The Business We Were Trying to Define
Several months ago, we published an article called Defining a Business That Doesn’t Exist Yet. At the time, that felt like the most honest way to describe where we were. The work we were doing with organizations was real, and the impact was clear, but the language around the business itself still felt unfinished.
We can explain the roles we played in our complex projects and the situations that brought companies to us, but we haven't been able to define the company in a way that fully captures the final result. Looking back, the problem wasn’t that the business didn’t exist. The problem was that we were trying to describe a small piece of our work.
For a long time, we explained our work through the roles we played: strategic advisor, owner’s representative, and project leadership. Those descriptions were not inaccurate, but they never captured the full picture. The more we refined them, the more we realized we were describing positions within the work rather than the work itself.
That distinction seems small at first, but once we noticed it, it changed how we thought about everything. A service is the problem being solved. A role is simply the part someone plays in that solution.
That insight helped explain something we had been seeing for years in conversations with clients. When organizations reach out to us, they rarely begin by describing the problem they are trying to solve. More often, they begin by describing the role they think someone needs to fill.
They may think they need someone to represent ownership on a project, someone to manage the moving parts of a complex initiative, or someone to bring structure and accountability to decision-making. Those roles are important and often part of the work. But as conversations deepen, a different set of questions tends to surface:
What does success look like for this project?
What does success look like for our business?
How do we support the organization's future through this project?
These are the questions that shift the conversation to reveal something many organizations quietly experience:
It is entirely possible to run a very good project that is bad for your business.
A project can be executed exactly as planned.

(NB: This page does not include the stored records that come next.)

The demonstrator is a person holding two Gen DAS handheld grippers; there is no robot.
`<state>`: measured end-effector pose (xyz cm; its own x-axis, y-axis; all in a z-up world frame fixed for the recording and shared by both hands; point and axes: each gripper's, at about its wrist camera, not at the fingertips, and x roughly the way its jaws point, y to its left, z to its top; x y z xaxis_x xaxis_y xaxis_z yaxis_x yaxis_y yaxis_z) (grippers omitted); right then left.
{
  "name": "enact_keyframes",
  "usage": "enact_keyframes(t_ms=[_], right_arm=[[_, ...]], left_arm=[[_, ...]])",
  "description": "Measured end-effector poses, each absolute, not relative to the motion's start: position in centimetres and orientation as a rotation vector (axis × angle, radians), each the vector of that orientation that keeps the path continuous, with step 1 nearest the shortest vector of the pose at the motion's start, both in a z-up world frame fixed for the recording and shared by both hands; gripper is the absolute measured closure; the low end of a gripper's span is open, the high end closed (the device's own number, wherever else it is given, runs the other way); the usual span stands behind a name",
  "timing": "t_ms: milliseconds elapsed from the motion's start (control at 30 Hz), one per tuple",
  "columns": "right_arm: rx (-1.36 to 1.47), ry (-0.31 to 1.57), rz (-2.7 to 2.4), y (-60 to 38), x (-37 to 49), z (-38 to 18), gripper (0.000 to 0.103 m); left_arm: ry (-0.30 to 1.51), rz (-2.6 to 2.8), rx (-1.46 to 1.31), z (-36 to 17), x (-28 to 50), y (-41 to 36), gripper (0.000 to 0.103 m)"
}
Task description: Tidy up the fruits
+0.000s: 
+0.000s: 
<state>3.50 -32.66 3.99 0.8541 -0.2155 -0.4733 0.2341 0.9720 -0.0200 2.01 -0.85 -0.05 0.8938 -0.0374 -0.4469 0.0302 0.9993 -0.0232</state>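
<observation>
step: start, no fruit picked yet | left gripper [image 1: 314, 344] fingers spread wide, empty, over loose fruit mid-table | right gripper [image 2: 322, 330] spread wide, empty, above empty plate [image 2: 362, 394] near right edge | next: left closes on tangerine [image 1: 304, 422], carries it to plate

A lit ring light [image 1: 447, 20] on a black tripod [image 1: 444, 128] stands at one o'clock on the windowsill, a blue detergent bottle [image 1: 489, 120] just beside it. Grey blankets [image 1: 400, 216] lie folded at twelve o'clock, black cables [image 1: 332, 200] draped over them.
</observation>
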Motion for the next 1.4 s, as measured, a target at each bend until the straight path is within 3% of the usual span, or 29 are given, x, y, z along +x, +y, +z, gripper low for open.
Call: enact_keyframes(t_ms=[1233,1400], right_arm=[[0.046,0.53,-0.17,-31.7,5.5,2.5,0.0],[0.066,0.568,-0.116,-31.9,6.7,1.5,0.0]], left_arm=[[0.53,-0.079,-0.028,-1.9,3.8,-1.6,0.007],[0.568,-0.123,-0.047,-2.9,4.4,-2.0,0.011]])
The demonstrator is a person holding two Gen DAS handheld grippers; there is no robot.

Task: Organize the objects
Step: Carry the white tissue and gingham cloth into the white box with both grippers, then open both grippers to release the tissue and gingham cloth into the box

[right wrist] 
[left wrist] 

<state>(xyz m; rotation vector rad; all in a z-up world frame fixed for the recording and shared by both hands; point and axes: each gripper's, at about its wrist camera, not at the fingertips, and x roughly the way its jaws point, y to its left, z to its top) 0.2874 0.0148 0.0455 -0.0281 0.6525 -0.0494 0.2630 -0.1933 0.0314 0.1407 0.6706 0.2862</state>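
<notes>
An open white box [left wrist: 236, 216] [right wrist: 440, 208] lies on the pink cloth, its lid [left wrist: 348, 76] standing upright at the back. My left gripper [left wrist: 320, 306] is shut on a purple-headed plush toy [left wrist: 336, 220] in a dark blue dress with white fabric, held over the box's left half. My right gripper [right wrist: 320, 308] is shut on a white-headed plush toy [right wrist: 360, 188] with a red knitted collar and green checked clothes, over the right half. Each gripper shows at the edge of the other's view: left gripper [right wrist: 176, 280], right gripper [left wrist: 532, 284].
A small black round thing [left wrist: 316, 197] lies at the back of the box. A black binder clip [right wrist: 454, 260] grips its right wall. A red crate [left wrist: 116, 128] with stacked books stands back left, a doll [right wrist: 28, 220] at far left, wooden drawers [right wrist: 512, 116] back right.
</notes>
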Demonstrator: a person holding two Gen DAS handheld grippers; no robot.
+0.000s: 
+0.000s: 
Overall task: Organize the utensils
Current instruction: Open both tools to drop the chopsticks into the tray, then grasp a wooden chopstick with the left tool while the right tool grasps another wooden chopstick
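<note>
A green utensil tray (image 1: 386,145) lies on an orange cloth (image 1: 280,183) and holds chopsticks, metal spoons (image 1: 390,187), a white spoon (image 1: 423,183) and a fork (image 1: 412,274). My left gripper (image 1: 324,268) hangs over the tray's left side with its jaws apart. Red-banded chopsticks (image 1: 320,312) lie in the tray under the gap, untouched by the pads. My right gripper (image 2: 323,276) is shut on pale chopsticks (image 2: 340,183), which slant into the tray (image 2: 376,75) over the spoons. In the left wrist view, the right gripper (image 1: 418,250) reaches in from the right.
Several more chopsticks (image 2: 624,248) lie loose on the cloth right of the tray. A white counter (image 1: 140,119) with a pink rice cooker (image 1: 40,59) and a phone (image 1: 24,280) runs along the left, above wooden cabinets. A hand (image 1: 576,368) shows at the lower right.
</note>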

It can stay on schedule, stay within budget, and follow every intended process. Yet even when those things go well, the result can still fall short of the opportunity the organization hoped to create. When that happens, the issue is rarely how the project was managed. More often, it is how the problem was framed in the first place.
Over the past year, as we worked alongside more organizations navigating large initiatives, a pattern began to emerge. Companies were not simply trying to complete projects. They were trying to solve different types of problems at different moments throughout the life of an initiative.
Sometimes the challenge arose at the beginning, when leadership was still defining what success looked like and why a particular investment mattered to the company's future. Other times it emerged during planning, when teams needed stronger alignment and strategy before moving forward. In some cases, critical questions surfaced during design as decisions about space, experience, and operations began to shape the future environment. And of course, there were moments during execution, when turning ideas into reality required strong leadership and coordination across many teams.
Occasionally, the most important work did not emerge until the project was nearly finished, when the organization needed to implement the change and ensure the investment actually delivered the outcomes it was meant to achieve.
Are we simply solving the problem in front of us, or are we maximizing everything that problem touches?
Once we stepped back and viewed our work through that lens, something became clear. The roles we had been using to describe ourselves were never the service itself. They were simply the way we participated in solving the problem that existed at a particular moment in the journey. That realization gave us a clearer way to describe our work. Not because the work had changed, but because we were finally describing it through the problems organizations are actually trying to solve, rather than through the titles people often use to solve them.
Another realization followed close behind. Solving the problem in front of you is only part of the opportunity. The real potential often lies in understanding what else that solution might unlock for the business.
Large investments, especially those involving real estate, facilities, and the environments where people work, rarely affect only one outcome. They influence how people collaborate, how teams experience their daily work, how culture evolves, and how the organization positions itself for the future.
Handled narrowly, a project solves a problem. Handled thoughtfully, it can strengthen an entire business.
That perspective has increasingly shaped how we approach our work. Rather than focusing only on the mechanics of executing a project well, we try to keep asking a broader question:
If this were our business, how would we approach this decision?
Not simply to complete the project, but to maximize the opportunity the project represents. One way to think about this is through something simpler than business strategy: a trip.
Most projects are approached like a drive to a destination. The route is defined, the vehicle starts moving, and the objective is to arrive as efficiently as possible. In many ways, that makes sense. There is a place the organization wants to go, and the project is the vehicle intended to get them there.
But the journeys that stay with us rarely unfold that neatly. The vehicle matters. The people inside it matter. The conversations along the way matter. Sometimes the unexpected moments—the stops you did not plan, or the perspectives you gain along the way—become the most valuable parts of the experience. Occasionally, the journey itself even changes how you see the destination you thought you were heading toward.
Business initiatives work much the same way. The destination matters, but the way the journey unfolds often determines whether the outcome simply solves a problem or meaningfully moves the organization forward.
Today, the work we do at 39Forward is clearer than it was when we wrote that first article. Not because the work itself has changed, but because we have learned how to describe it more honestly.
At its core, our work is about helping organizations ensure that the investments they make, especially large ones, are aligned with the future they are trying to build, not just the project they are trying to complete.
Sometimes, the most important work within a project is not managing the process; it is asking better questions.